About this exercise:
Every line below from the one containing "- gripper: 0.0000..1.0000" to the final line must be reproduced exactly, and no other line may appear in the answer.

Provided records:
============================================================

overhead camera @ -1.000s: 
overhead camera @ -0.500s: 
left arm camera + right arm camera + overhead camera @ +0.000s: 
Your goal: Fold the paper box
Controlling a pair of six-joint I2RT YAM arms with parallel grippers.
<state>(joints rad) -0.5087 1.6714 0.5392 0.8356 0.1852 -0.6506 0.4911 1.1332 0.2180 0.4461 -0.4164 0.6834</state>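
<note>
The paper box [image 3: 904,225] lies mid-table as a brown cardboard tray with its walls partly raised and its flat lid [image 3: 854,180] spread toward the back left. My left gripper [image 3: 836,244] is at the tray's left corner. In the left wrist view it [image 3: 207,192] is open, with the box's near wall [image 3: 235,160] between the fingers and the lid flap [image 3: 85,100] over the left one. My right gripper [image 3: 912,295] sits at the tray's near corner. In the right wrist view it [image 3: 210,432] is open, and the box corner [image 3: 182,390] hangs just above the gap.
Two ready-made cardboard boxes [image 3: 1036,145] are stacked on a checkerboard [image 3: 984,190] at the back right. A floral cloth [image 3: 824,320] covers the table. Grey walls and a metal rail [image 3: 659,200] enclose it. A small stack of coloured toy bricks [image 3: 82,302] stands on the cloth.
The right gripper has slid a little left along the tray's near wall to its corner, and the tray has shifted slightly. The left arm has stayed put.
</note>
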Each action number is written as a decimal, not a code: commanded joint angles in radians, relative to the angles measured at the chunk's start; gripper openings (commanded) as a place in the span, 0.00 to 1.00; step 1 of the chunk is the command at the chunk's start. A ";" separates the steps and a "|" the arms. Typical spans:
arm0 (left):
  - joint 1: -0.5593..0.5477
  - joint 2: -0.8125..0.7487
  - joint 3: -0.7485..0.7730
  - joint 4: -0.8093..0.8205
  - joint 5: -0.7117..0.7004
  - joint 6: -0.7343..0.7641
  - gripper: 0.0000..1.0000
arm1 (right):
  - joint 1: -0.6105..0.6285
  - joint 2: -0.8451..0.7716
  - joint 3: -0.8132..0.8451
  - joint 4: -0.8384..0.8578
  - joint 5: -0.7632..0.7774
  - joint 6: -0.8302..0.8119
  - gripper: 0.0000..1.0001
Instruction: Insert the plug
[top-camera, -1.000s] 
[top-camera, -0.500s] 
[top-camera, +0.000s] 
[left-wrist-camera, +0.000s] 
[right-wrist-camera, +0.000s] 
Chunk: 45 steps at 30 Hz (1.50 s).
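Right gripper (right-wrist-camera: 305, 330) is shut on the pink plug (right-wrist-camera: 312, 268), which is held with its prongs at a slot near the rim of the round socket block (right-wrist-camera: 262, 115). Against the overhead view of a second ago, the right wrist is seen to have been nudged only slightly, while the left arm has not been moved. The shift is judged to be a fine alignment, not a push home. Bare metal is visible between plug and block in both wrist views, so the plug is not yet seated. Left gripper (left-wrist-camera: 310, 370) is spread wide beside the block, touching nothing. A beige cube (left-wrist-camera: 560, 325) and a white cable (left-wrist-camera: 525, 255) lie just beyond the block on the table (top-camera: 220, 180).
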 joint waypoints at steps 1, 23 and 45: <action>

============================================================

Solution to this exercise:
  - gripper: 0.0000..1.0000
arm1 (right):
  - joint 1: -0.6105..0.6285
  - joint 2: -0.8451..0.7716
  - joint 3: -0.8132..0.8451
  - joint 4: -0.8384..0.8578
  - joint 5: -0.7632..0.7774
  - joint 6: -0.8302..0.8119
  - gripper: 0.0000..1.0001
Instruction: Insert the plug
[top-camera, -1.000s] 
[top-camera, -0.500s] 
[top-camera, +0.000s] 
[left-wrist-camera, +0.000s] 
[right-wrist-camera, +0.000s] 
Chunk: 45 steps at 30 Hz (1.50 s).
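Right gripper (right-wrist-camera: 305, 330) is shut on the pink plug (right-wrist-camera: 312, 268), which is held with its prongs at a slot near the rim of the round socket block (right-wrist-camera: 262, 115). Against the overhead view of a second ago, the right wrist is seen to have been nudged only slightly, while the left arm has not been moved. The shift is judged to be a fine alignment, not a push home. Bare metal is visible between plug and block in both wrist views, so the plug is not yet seated. Left gripper (left-wrist-camera: 310, 370) is spread wide beside the block, touching nothing. A beige cube (left-wrist-camera: 560, 325) and a white cable (left-wrist-camera: 525, 255) lie just beyond the block on the table (top-camera: 220, 180).
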 joint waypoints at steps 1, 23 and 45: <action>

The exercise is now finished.